PROBLEM DESCRIPTION. Copy whichever lines of the data hold the word "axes".

COLLECTED MATERIAL.
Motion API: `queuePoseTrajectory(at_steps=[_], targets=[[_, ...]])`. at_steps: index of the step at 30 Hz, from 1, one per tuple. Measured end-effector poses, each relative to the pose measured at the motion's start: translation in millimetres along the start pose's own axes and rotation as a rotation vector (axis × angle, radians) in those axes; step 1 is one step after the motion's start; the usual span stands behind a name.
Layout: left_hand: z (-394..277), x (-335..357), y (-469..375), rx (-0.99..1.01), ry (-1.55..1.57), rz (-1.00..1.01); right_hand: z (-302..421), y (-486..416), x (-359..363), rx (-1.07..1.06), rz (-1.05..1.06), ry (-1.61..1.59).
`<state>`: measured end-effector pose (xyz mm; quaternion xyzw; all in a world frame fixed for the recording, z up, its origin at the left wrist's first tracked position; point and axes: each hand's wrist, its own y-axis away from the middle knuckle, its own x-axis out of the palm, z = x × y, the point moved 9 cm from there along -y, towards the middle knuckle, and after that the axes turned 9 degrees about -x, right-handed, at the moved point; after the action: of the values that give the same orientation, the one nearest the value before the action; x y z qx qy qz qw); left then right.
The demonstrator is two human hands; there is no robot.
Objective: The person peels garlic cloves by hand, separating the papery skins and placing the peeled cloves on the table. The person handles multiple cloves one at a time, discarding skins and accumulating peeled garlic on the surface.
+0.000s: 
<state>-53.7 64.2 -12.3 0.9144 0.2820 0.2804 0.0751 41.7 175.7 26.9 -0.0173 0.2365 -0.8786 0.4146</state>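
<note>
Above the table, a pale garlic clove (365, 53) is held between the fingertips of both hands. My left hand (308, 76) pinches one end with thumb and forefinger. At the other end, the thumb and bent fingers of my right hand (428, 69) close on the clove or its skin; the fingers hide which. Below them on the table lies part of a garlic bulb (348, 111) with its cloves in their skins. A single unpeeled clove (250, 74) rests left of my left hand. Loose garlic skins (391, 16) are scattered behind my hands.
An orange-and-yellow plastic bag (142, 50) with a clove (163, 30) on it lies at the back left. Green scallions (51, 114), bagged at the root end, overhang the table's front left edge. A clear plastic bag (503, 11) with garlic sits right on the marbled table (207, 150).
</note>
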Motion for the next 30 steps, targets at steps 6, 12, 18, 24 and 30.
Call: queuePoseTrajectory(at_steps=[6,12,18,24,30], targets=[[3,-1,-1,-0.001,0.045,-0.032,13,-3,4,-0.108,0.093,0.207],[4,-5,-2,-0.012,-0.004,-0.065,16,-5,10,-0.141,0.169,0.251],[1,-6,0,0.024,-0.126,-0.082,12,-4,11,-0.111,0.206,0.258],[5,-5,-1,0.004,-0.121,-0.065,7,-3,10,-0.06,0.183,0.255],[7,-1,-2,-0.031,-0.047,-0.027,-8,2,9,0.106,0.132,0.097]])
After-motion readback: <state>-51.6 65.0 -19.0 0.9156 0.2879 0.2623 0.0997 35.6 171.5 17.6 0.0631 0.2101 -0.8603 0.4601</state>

RESPONSE BOX.
Motion API: `queuePoseTrajectory(at_steps=[_], targets=[[_, ...]])`. at_steps: index of the step at 30 Hz, from 1, one per tuple. Measured end-effector poses, each relative to the pose measured at the motion's start: translation in millimetres along the start pose's own axes and rotation as a rotation vector (axis × angle, radians) in those axes; step 1 is one step after the motion's start; the usual span stands behind a name.
`<state>`: measured end-effector pose (xyz mm; quaternion xyzw; all in a world frame fixed for the recording, z up, its origin at the left wrist's first tracked position; point and axes: each hand's wrist, its own y-axis away from the middle knuckle, its own x-axis out of the palm, z = x × y, the point moved 9 cm from there along -y, towards the middle knuckle, and after that the axes turned 9 degrees about -x, right-handed, at the moved point; after the action: of the values that give the same orientation, the one nearest the value before the action; x y z qx qy qz qw); left then right.

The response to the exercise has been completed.